> [DATA SEGMENT]
# # #

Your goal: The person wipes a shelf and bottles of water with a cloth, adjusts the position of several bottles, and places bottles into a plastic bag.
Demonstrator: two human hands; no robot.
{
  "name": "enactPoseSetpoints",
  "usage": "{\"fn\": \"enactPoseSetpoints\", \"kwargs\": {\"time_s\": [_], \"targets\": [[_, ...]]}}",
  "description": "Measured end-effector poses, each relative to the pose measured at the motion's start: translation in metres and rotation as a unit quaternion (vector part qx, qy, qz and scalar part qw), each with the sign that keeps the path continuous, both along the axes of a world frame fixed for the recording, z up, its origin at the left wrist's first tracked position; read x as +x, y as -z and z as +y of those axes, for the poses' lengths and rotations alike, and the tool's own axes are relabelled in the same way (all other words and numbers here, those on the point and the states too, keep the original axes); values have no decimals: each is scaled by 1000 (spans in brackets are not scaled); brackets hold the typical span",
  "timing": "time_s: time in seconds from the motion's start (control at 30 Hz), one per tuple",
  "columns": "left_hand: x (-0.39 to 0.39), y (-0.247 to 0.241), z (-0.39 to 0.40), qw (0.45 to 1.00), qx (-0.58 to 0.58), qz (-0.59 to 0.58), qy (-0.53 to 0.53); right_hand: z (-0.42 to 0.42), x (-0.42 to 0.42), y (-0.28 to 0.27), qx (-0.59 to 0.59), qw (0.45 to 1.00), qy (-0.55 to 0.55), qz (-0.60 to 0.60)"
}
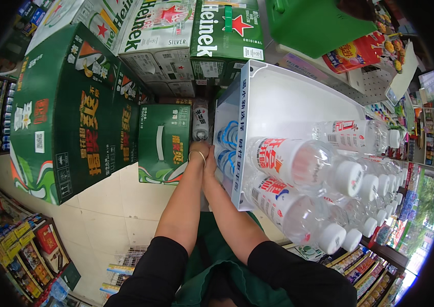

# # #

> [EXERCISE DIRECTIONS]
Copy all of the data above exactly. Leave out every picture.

> [ANSWER TO THIS EXERCISE]
Your goal: The person wipes a shelf and bottles of water with a cloth, adjusts the position of several bottles, and places bottles into a plastic bag.
Demonstrator: two human hands; no robot.
{
  "name": "enactPoseSetpoints",
  "usage": "{\"fn\": \"enactPoseSetpoints\", \"kwargs\": {\"time_s\": [_], \"targets\": [[_, ...]]}}",
  "description": "Measured end-effector poses, each relative to the pose measured at the motion's start: translation in metres and rotation as a unit quaternion (vector part qx, qy, qz and scalar part qw), each with the sign that keeps the path continuous, both along the axes of a world frame fixed for the recording, z up, its origin at the left wrist's first tracked position; read x as +x, y as -z and z as +y of those axes, for the poses' lengths and rotations alike, and the tool's own axes are relabelled in the same way (all other words and numbers here, those on the point and the states too, keep the original axes); values have no decimals: each is scaled by 1000 (spans in brackets are not scaled); brackets hold the typical span",
  "timing": "time_s: time in seconds from the motion's start (control at 30 Hz), one per tuple",
  "columns": "left_hand: x (-0.39 to 0.39), y (-0.247 to 0.241), z (-0.39 to 0.40), qw (0.45 to 1.00), qx (-0.58 to 0.58), qz (-0.59 to 0.58), qy (-0.53 to 0.53); right_hand: z (-0.42 to 0.42), x (-0.42 to 0.42), y (-0.28 to 0.27), qx (-0.59 to 0.59), qw (0.45 to 1.00), qy (-0.55 to 0.55), qz (-0.60 to 0.60)"
}

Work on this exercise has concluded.